# TASK:
Only the lines from the line containing "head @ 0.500" to the end of the entries should be repeated, exactly as they appear.
[SUPPLIED DATA Boundary: Start]
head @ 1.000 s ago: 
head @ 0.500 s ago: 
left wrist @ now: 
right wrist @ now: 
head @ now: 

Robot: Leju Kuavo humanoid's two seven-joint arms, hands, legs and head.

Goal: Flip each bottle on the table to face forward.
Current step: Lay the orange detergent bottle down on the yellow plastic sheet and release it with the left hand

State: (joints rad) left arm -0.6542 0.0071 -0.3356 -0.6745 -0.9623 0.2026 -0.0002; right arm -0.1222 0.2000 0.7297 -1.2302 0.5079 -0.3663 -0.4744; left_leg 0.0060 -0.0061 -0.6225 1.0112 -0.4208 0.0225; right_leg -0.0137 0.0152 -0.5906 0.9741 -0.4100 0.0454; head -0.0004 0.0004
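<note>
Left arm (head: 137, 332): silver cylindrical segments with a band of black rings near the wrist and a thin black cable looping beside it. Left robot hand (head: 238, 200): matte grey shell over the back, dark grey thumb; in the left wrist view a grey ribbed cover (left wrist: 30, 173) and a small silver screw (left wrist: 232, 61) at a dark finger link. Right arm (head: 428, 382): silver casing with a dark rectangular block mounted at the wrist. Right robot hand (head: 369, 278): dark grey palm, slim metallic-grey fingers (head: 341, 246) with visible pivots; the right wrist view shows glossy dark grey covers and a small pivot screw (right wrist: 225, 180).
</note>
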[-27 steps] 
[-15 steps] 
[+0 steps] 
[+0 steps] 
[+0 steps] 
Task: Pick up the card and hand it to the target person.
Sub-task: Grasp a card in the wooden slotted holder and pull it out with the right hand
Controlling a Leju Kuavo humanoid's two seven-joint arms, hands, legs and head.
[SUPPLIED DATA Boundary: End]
# RESPONSE:
head @ 0.500 s ago: 
left wrist @ now: 
right wrist @ now: 
head @ now: 

Robot: Leju Kuavo humanoid's two seven-joint arms, hands, legs and head.

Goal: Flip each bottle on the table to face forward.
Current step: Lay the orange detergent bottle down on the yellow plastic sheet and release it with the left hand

State: (joints rad) left arm -0.6542 0.0071 -0.3356 -0.6745 -0.9623 0.2026 -0.0002; right arm -0.1222 0.2000 0.7297 -1.2302 0.5079 -0.3663 -0.4744; left_leg 0.0060 -0.0061 -0.6225 1.0112 -0.4208 0.0225; right_leg -0.0137 0.0152 -0.5906 0.9741 -0.4100 0.0454; head -0.0004 0.0004
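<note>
Left arm (head: 137, 332): silver cylindrical segments with a band of black rings near the wrist and a thin black cable looping beside it. Left robot hand (head: 238, 200): matte grey shell over the back, dark grey thumb; in the left wrist view a grey ribbed cover (left wrist: 30, 173) and a small silver screw (left wrist: 232, 61) at a dark finger link. Right arm (head: 428, 382): silver casing with a dark rectangular block mounted at the wrist. Right robot hand (head: 369, 278): dark grey palm, slim metallic-grey fingers (head: 341, 246) with visible pivots; the right wrist view shows glossy dark grey covers and a small pivot screw (right wrist: 225, 180).
</note>
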[-27 steps] 
[-15 steps] 
[+0 steps] 
[+0 steps] 
[+0 steps] 
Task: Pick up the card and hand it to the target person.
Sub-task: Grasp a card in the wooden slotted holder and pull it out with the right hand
Controlling a Leju Kuavo humanoid's two seven-joint arms, hands, legs and head.

No more output is required for the exercise.